What is AI-generated synthetic data?

AI-generated synthetic data is set to revolutionize how we share, use and build datasets. The first synthetic data sets generated by AI were images. Today, synthetic images are an important part of training computer vision algorithms. The next frontier of the synthetic data revolution is taking place in the field of tabular or structured synthetic data. Companies, governments and researchers using traditional data anonymization techniques, like data masking, where sensitive parts of the data are simply masked or encrypted, have to live with the so-called privacy-utility trade off. The privacy-utility trade off means that the more you anonymize, the less useful the data becomes.
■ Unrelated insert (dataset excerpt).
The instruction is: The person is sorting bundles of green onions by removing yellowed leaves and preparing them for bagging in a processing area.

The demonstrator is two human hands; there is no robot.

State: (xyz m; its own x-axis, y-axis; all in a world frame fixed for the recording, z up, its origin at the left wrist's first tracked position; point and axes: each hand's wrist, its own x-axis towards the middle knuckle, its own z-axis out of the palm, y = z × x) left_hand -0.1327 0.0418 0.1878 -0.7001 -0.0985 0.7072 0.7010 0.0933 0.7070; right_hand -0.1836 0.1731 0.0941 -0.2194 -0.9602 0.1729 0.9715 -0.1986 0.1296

AI-generated synthetic data offers a great alternative where privacy is preserved without data utility loss. 

What is synthetic data generation and how does it work?

Synthetic data generation is powered by deep generative algorithms. These algorithms use data samples as training data, learn the correlations, statistical properties and data structures. Once trained, the algorithm can generate data, that is statistically and structurally identical to the original training data, however, all of the datapoints are synthetic. Synthetic data subjects look real, but they are AI-generated and are completely artificial. When generating synthetic data, it's extremely important to prevent the algorithm from overfitting to the original data. In other words, the AI could potentially learn too well and accidentally generate original datapoints. That's why quality check on synthetic data are necessary. There are open source synthetic data generators like SDV, which are typically high maintenance and difficult to control for quality. Commercial solutions offer more robust, quality controlled options. 
Read how synthetic data generators compare

Different types of synthetic data and how they compare

It's important to distinguish between AI-generated synthetic data and mock data. Before the AI revolution, the term synthetic data was used to describe all kinds of generated data, like random or mock data. Even today, a lot of people mistake AI-generated synthetic data for simple mock data, even though the two data types couldn't be more different. 

AI-generated synthetic data is sample based. In order to generate it, you need a large enough sample dataset - at least 100 subjects are required by MOSTLY AI's synthetic data generator. Mock data generators don't require data samples and the resulting data is completely fake with no statistical intelligence contained within. While the AI engine of the synthetic data generator can learn and recreate business rules, mock data generators can't. 

Another important difference is between structured and unstructured synthetic data. An example for unstructured synthetic data are synthetic images and video. Structured synthetic data is tabular data, where datapoints and their relationships are both important properties. 
Comparison of synthetic data types

Why do data scientists and data managers need synthetic data generation tools?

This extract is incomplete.